= Shah Alam Transfer Station =

Solid waste transfer station

Shah Alam Transfer Station or SATS is a solid waste transfer station located in Section 21, Shah Alam. The site can be accessed by Jalan Puchong via KESAS Highway and Persiaran Jubli Perak via Federal Highway. SATS and its transportation system is owned by the Ministry of Urban Wellbeing, Housing and Local Government (KPKT) through SWCorp. Worldwide Holdings Bhd through WHB Environment was appointed as the maintenance operator (concessionaire) until May 2017. The current operator of SATS is Bumi Segar Indah Sdn Bhd (BSI). SATS costs in average RM800,000 a month to operate and send all waste compacted there to a sanitary landfill using special roll-off containers (silos) mounted on a haulage trailers. Apart from SATS that was built at Shah Alam, there are four more such similar transfer stations in Malaysia which located at Taman Beringin in Kuala Lumpur, Taruka at Johor, and another two at Batu Maung and Ampang Jajar, both located in Penang.

== Purpose-Built ==
The transfer station is the integral part of municipal solid waste management system. It essentially function as transit waste collection center en route to the landfill facilities. The concept of the transfer station is based on the fact that when the final disposal site is remote from the collection area, it will be more cost effective to transport the waste in larger load vehicles (long haulage).

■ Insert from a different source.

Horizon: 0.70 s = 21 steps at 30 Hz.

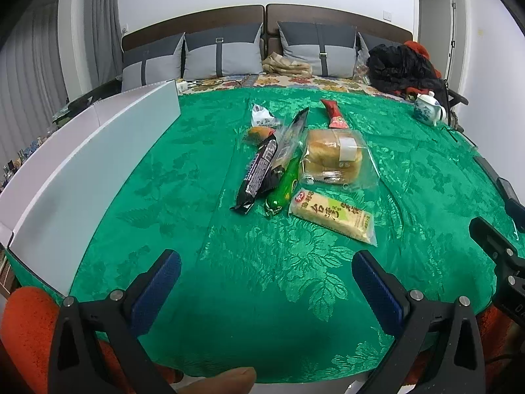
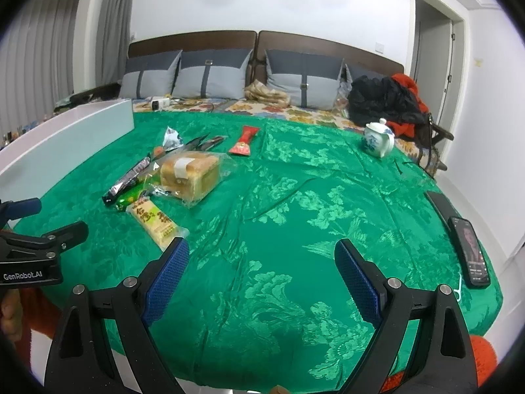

SATS is built by WHB Environment on 10.55 acres land in the industrial zone of Section 21, shared the same road to a well known cemeteries managed by the local council at the same area in Section 21. SATS was originally purposes by the Majlis Bandaraya Shah Alam (MBSA) or Shah Alam City Council for its domestic waste management needs. But during the construction phase, the project ownership was transferred to KPKT after KPKT initially invested RM77 million to the project, allowing SATS to receive up to 1,200–1,900 ton of waste per day, not just from the MBSA but also has the capacity to take garbage from surrounding cities like Petaling Jaya City Council (MBPJ) and Subang Jaya Municipal Council (MPSJ). Previously, contractors serving MBPJ and MPSJ could only manage one to two trips daily (to the landfill) before the transfer station was in operation. Trip to Jeram in Kuala Selangor was too far for the contractors to travel and a bit costly.

== Design Concept ==
Compare to transfer station at Taman Beringin which use horizontal system, the design concept applied for SATS is a vertical compression system which the compactors are installed in level two of the transfer station building. The refuse collection truck will be directed to the tipping platform at level two and tip directly into the small hopper built over the silo. There are eight units of tipping bay or silo places provided in SATS supported by two units of mobile vertical compactors.

Advantages of SATS are:
1. The system is considered a simpler, more efficient and more economical solution than the horizontal principle, mainly because of the need for fewer containers (silos), compactors and haulage trailers;
2. Lighter constructions, less maintenance of the equipment and less required space for building and infrastructure likewise contribute to minimize the investment and operational costs per ton of waste.
3. The transfer station can also serve as a collection point for recyclable materials and site for inspecting and sorting the hazardous waste materials.